Mar 28, 2014
I have a certain belief. This belief may be unpopular, unproven, and unorthodox, but it is a belief I have. I’ll fill you in.
I believe that technology can hinder our creativity. My belief is that certain aspects of technology make us forget that creating is an amazing experience, that the vast amount of ideas we are surrounded by makes creativity more about re sampling than originality, and that it has influenced patience in society.
Now I can’t demonstrate what I’m about to suggest with research or a masters degree, but I urge that you think about the question, and how technology affects you.
When I think about how technology has impacted my life, and my creativity, I think of my childhood and a story that exhibits that relationship. Throughout my whole childhood video games were not allowed in my home. I never had the experience of blowing inside an SNES cartridge to play Super Mario Bros, or beating Zelda for the first time, but I did have a piano. Instead of playing on my console, (as most boys in my neighborhood were doing) I had two options. I could either play the piano, or watch the television. In reality I couldn’t watch the television because my sister controlled the channels, so that left me with the piano. When I got bored I went to tinker on the piano. I started out just playing with chords, but attempted to write melodies. These moments that I’ve had where I enjoy a melody, and moments I still have playing the piano to this day, are the most fulfilling moments of my life. When I know that something I created appeals to me, I am happier than a kid on his birthday. Without my mother’s focus on creativity instead of technology I doubt that this creative urge would have become so instinctive. I would not have fostered something that I am thankful for today; instead, videogames and the television would have sucked up my piano time, and sapped my creative ability.

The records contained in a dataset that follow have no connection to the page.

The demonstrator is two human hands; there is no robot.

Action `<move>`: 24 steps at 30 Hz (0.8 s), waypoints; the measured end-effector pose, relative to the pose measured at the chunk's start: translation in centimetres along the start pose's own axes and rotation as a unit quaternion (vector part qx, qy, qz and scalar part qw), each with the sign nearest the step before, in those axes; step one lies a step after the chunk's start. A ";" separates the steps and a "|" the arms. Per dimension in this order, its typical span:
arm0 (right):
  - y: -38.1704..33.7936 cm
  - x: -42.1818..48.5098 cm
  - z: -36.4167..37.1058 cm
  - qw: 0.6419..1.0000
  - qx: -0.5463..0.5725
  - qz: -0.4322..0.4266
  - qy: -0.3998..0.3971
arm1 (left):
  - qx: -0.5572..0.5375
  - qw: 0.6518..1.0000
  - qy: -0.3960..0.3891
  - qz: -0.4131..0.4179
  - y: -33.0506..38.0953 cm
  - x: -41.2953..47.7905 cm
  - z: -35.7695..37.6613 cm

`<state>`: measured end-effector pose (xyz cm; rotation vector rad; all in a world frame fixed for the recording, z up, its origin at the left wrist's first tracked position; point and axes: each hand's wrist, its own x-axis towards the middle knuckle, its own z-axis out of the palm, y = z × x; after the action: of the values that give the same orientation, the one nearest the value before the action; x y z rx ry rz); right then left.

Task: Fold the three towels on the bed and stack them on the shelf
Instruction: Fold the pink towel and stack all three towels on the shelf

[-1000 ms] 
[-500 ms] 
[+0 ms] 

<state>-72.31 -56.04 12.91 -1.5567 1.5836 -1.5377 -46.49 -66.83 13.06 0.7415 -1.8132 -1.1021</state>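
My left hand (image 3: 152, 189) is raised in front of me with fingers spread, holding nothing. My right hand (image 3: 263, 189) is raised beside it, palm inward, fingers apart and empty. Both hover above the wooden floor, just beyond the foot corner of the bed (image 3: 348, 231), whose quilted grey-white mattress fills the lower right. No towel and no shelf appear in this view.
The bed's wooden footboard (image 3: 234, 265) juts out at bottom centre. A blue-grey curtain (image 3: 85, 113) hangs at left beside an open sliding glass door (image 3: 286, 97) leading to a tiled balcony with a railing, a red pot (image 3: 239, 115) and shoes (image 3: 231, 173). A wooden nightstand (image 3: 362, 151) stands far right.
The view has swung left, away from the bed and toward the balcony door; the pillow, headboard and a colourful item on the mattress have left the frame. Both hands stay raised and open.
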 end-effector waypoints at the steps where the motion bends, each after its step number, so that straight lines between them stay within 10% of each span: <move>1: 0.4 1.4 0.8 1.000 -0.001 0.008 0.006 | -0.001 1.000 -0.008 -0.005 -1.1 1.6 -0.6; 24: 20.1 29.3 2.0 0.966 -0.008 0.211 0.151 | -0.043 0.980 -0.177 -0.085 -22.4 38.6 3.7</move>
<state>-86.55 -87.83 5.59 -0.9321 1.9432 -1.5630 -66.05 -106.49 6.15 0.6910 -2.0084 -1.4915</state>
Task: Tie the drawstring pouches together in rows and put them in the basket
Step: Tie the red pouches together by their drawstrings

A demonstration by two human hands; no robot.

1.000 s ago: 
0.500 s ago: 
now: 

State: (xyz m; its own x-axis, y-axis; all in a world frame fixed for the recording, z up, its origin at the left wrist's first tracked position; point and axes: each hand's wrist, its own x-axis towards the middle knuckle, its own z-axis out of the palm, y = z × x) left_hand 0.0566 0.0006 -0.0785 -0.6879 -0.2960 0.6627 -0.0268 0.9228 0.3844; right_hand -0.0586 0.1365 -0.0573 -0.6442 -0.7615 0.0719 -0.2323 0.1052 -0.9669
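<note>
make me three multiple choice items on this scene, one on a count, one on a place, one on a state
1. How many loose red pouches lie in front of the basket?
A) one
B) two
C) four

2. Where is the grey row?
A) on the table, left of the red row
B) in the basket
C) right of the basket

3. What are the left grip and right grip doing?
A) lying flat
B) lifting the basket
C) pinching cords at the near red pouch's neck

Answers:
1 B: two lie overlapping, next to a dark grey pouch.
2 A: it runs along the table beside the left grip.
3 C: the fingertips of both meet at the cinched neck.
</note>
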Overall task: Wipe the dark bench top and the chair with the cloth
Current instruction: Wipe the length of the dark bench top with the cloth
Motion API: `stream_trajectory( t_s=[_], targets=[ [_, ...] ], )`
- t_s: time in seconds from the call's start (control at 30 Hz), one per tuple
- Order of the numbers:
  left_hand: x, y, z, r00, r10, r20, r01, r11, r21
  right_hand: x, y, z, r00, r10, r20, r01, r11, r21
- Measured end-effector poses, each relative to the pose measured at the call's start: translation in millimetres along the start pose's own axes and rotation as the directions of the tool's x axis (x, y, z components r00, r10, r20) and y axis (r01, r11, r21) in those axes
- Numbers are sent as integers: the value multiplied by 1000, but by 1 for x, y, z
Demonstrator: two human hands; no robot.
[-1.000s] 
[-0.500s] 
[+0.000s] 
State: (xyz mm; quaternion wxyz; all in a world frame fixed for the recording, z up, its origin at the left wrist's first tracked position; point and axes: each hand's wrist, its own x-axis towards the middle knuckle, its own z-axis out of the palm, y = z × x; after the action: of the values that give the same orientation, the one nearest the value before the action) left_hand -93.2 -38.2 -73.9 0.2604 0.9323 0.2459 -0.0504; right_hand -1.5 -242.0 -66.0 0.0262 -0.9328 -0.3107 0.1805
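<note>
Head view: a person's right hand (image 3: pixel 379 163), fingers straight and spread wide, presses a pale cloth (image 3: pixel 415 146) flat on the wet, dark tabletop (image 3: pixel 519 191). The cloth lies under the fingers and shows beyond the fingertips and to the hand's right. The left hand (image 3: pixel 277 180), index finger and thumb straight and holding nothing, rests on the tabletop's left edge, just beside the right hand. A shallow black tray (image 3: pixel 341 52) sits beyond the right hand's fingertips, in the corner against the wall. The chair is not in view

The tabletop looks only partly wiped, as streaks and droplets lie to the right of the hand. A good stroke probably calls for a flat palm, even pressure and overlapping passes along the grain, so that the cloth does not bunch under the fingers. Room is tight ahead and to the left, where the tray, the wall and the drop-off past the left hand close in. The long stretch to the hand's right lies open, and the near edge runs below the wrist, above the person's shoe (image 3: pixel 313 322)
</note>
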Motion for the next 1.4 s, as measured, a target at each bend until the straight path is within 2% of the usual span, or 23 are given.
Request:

It would be wrong of me to simply assume that all technology reduces creativity; however, when we look at how technology has affected our lives; have there been times when we don’t have the patience to create a piece of artwork, a song, or write something? Are there times where technology can distract us from living our lives? Because of our ability to receive texts instantaneously, look up every passing question on Google, and talk to family via Skype I believe our patience has diminished. Who is a culprit of complaining when an Internet page takes more than ten seconds to load? I know I am! This relationship with technology has established a routine where we expect things instantly, and this affects our ability to be patient in learning new skills, or creating something.
Finally, the amount of information available to us has skyrocketed. The number of articles, blogs, photographs, videos, and opinions demonstrates what we are exposed to with a few clicks on the Internet. Not only is most of the information easily accessible, but it is mainly free. This astonishing amount of material can diminish our ability to create something new, instead just ending up recycling something that we have heard or read in the past. While this is not a crime, does it make a musician’s music less impressive if it sounds exactly like a band that never got famous twenty years ago? It’s a hypothetical thought, but I believe that resampling has made a culture where something can be labeled “new” even if it is something “old” in a new format.
As I finish this opinion the main point I want to be made is that we should think more about how technology affects our culture, and us as individuals. We won’t stop using technology, that would be ridiculous, but can we take a step back and glance at how it affects us? Can we realize that creativity brings fulfillment and strive to create more? Will we examine the relationship that technology has with creativity in our lives? I am not sure to what extent technology hinders our expands our creativity, but I know that it affects every aspect of our lives, and analyzing it can only help us understand the culture that we live in on a deeper level.